Bu gün geldiğimiz nokta Genelkurmay Başkanı’nın ifadesiyle; “Şu anda elimizde olan hukuki anlamda bir kağıt parçasıdır.”
Genelkurmay Başkanı’nın temas ettiği önemli noktalardan bir tanesi bana göre konunun TKS açısından nasıl algılandığının da büyük ölçüde ipucunu veriyor. Konuşma içerisindeki ifadelerinden önümüzdeki günlerde Türkiye’nin belge üretimi ve basına sızdırma gibi konularda hareketli günler geçireceği anlaşılıyor. Belge konusunun önümüzdeki hafta yapılacak olan MGK toplantısına taşınmasının bir nedeni bu.
Diğer nedeniyse, konuyla ilgili yazılarımda belirttiğim üzere bir takım odakların TSK’ni yıpatma faailyetleri içerisinde olduğu konusu. Genelkurmay Başkanı ; “…Son dönemlerde artan bir şekilde ve örgütlü olarak gerçekleştirdiği değerlendirilen kurgulanmış bazı olaylar, TSK’yı yıpratma ve karalama kampanyasına dönüştürülmektedir…” sözleriyle bu durumdan kendilerinin de haberdar olduğunu anlatmış oldu. Başbuğ, sözlerine devam ederek bir takım çevrelere önemli mesajlar vermeyi de ihmal etmedi. “…TSK’ya karşı medya üzerinden asimetrik bir psikolojik harekat yürütmeye son veriniz...” MGK toplantısına konu olacak bu durumla ilgili Genelkurmay’ın elinde ciddi anlamda bilgi ve belgenin olduğunu da düşünmekteyim.
Başbuğ, soruşturmanın geciktirildiği yönündeki haberlere ve cevap verdi.

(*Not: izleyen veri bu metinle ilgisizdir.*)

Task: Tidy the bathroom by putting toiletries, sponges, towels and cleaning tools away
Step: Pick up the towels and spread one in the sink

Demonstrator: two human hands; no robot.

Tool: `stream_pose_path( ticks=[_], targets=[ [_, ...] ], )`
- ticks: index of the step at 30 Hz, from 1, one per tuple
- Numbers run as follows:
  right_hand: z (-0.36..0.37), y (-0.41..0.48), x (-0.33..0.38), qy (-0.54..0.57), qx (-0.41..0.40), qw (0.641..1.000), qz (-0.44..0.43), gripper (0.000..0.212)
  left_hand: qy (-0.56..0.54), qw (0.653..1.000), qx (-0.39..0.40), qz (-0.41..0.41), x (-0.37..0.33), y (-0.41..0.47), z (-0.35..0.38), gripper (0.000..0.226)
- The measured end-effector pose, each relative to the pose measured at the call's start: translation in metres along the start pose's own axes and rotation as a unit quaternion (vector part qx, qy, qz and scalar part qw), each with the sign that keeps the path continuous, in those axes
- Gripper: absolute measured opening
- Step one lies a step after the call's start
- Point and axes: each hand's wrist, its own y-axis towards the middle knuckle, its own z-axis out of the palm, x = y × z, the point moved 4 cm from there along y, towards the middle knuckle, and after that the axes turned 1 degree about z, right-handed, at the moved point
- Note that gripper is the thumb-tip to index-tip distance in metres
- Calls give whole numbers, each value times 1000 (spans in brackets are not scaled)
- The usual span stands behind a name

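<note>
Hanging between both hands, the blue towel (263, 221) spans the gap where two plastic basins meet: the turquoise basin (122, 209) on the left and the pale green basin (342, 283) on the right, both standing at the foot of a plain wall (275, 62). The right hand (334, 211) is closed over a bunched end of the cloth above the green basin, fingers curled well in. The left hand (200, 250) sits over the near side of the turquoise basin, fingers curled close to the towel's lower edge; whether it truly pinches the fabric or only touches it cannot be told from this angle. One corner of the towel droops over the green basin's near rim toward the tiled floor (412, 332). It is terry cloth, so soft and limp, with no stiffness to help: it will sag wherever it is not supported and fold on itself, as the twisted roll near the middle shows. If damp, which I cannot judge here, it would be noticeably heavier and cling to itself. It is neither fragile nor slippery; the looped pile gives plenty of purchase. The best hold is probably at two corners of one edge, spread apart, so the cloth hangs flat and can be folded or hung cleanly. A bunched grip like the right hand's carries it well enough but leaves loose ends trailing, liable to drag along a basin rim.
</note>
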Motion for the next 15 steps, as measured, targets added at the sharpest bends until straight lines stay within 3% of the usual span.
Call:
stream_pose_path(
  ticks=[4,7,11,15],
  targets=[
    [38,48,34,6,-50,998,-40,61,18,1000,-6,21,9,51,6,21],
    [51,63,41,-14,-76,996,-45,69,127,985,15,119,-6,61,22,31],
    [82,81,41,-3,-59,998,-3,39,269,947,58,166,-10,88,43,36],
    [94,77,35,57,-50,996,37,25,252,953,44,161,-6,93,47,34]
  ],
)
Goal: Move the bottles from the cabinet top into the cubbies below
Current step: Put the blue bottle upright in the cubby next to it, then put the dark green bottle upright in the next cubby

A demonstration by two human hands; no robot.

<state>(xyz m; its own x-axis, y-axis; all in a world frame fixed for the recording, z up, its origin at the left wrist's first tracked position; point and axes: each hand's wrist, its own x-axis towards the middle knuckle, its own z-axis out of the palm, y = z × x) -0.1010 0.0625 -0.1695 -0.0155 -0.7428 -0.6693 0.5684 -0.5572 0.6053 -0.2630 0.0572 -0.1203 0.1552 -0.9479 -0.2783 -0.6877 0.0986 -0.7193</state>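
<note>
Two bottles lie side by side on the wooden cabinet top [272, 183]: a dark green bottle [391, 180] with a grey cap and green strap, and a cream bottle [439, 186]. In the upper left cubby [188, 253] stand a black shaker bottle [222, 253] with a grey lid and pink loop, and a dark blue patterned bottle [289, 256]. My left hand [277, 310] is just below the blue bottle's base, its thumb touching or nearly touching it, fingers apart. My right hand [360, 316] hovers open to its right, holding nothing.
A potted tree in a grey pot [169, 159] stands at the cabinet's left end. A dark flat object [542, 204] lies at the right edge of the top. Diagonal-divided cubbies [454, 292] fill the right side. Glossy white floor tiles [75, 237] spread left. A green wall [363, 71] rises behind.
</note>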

Genelkurmay Başkanı; “…Hiç zaman kaybedilmeden belge olduğu iddia edilenin gerçekten belge olup olmadığının hukuk ve yargı yoluyla ortaya çıkartılması için Genelkurmay Askeri Savcılığı tarafından soruşturma başlatılmıştır. Bu durumda bizim tarafımızdan yapılması gereken tek ve doğru hareket tarzı da budur. Soruşturma aynen adli yargı teşkilatı içerisindeki Cumhuriyet Başsavcılıkları gibi Anayasal teminatlar altında, bağımsız bir şekilde faaliyetlerde bulunan Genelkurmay Başkanlığı Askeri Savcılığı tarafından yürütülmüştür. Karar da yine bu makama aittir…”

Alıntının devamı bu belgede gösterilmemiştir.